## Traffic Crash Analysis

### Data importing and pre-processing

In [0]:
import requests
from pyspark.sql import SparkSession

# Make the GET request
resp = requests.get('https://data.cityofchicago.org/resource/85ca-t3if.json?$query=SELECT%20crash_record_id%2C%20crash_date_est_i%2C%20crash_date%2C%20posted_speed_limit%2C%20traffic_control_device%2C%20device_condition%2C%20weather_condition%2C%20lighting_condition%2C%20first_crash_type%2C%20trafficway_type%2C%20lane_cnt%2C%20alignment%2C%20roadway_surface_cond%2C%20road_defect%2C%20report_type%2C%20crash_type%2C%20intersection_related_i%2C%20private_property_i%2C%20hit_and_run_i%2C%20damage%2C%20date_police_notified%2C%20prim_contributory_cause%2C%20sec_contributory_cause%2C%20street_no%2C%20street_direction%2C%20street_name%2C%20beat_of_occurrence%2C%20photos_taken_i%2C%20statements_taken_i%2C%20dooring_i%2C%20work_zone_i%2C%20work_zone_type%2C%20workers_present_i%2C%20num_units%2C%20most_severe_injury%2C%20injuries_total%2C%20injuries_fatal%2C%20injuries_incapacitating%2C%20injuries_non_incapacitating%2C%20injuries_reported_not_evident%2C%20injuries_no_indication%2C%20injuries_unknown%2C%20crash_hour%2C%20crash_day_of_week%2C%20crash_month%2C%20latitude%2C%20longitude%2C%20location%20ORDER%20BY%20crash_date%20DESC%2C%20crash_record_id%20ASC')

# Create a Spark session
spark = SparkSession.builder.appName("SENG550").getOrCreate()
#df2 = spark.read.csv("/FileStore/tables/Traffic_Crashes___Crashes.csv", header=True, inferSchema=True)

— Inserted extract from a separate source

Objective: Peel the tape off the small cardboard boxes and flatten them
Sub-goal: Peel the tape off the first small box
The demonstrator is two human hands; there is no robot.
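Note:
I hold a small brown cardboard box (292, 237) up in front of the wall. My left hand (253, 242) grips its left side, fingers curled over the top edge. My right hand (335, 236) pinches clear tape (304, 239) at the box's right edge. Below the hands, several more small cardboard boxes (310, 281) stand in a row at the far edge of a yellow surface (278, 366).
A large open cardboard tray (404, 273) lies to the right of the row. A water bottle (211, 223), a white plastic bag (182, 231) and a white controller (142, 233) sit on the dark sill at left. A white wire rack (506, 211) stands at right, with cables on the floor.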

# Create a Spark DataFrame from the response text
df2 = spark.read.json(spark.sparkContext.parallelize([resp.text]))


In [0]:
# Show the DataFrame
df2.show(5)

+------------------+------------------+--------------------+----------------+-----------------+----------+-----------+--------------------+--------------------+------------+--------------------+--------------------+---------+--------------------+-------------+--------------+-----------------------+----------------------+---------------------------+-----------------------------+--------------+----------------+----------------------+------------+--------------------+--------------------+-------------+--------------------+---------+--------------+------------------+-----------------------+------------------+--------------------+-----------+--------------------+----------------------+------------------+----------------+-----------+---------+----------------------+--------------------+-----------------+-----------+--------------+-----------------+
|         alignment|beat_of_occurrence|          crash_date|crash_date_est_i|crash_day_of_week|crash_hour|crash_month|     crash_record_id|      

### Create RDD of wanted features

In [0]:
wanted_columns = df2.select("Crash_type","num_units","Weather_condition","Crash_date","Most_severe_injury","Longitude","Latitude")
wanted_columns.show(1)
rdd_of_features = wanted_columns.rdd.map(lambda row:[row[0],row[1],row[2],row[3],row[4],row[5],row[6]])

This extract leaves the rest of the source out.